• **Work required**: What you return should match the data exactly, from the first line to the last.

═════ Supplied information ═════

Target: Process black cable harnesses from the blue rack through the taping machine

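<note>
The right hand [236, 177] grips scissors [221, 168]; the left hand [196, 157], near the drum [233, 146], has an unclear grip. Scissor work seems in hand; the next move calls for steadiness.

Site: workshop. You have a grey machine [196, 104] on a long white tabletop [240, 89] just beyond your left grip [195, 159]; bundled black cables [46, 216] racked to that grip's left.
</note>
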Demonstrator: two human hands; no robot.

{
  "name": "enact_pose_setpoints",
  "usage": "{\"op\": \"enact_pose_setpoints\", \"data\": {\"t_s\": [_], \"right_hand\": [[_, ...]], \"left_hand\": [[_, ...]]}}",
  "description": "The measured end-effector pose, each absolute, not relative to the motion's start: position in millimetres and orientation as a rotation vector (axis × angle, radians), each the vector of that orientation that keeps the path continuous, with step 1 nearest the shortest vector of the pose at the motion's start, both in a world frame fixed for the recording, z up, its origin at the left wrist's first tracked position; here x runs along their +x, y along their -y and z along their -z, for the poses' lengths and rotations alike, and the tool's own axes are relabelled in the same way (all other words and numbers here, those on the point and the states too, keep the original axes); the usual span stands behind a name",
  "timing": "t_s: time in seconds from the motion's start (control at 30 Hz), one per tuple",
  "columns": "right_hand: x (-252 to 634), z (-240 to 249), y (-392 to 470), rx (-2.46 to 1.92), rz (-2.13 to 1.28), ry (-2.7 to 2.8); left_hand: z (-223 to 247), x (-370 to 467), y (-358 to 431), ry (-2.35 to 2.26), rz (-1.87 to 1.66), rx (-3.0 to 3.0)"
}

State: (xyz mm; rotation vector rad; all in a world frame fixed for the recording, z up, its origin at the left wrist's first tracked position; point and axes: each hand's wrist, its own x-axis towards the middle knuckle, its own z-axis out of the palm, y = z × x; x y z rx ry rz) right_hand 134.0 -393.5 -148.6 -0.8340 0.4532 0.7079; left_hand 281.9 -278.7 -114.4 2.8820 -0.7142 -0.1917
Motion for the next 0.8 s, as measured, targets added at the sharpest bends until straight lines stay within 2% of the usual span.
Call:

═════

• **Result of this task**:
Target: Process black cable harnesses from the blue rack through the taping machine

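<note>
The right hand [236, 177] grips scissors [221, 168]; the left hand [196, 157], near the drum [233, 146], has an unclear grip. Scissor work seems in hand; the next move calls for steadiness.

Site: workshop. You have a grey machine [196, 104] on a long white tabletop [240, 89] just beyond your left grip [195, 159]; bundled black cables [46, 216] racked to that grip's left.
</note>
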Demonstrator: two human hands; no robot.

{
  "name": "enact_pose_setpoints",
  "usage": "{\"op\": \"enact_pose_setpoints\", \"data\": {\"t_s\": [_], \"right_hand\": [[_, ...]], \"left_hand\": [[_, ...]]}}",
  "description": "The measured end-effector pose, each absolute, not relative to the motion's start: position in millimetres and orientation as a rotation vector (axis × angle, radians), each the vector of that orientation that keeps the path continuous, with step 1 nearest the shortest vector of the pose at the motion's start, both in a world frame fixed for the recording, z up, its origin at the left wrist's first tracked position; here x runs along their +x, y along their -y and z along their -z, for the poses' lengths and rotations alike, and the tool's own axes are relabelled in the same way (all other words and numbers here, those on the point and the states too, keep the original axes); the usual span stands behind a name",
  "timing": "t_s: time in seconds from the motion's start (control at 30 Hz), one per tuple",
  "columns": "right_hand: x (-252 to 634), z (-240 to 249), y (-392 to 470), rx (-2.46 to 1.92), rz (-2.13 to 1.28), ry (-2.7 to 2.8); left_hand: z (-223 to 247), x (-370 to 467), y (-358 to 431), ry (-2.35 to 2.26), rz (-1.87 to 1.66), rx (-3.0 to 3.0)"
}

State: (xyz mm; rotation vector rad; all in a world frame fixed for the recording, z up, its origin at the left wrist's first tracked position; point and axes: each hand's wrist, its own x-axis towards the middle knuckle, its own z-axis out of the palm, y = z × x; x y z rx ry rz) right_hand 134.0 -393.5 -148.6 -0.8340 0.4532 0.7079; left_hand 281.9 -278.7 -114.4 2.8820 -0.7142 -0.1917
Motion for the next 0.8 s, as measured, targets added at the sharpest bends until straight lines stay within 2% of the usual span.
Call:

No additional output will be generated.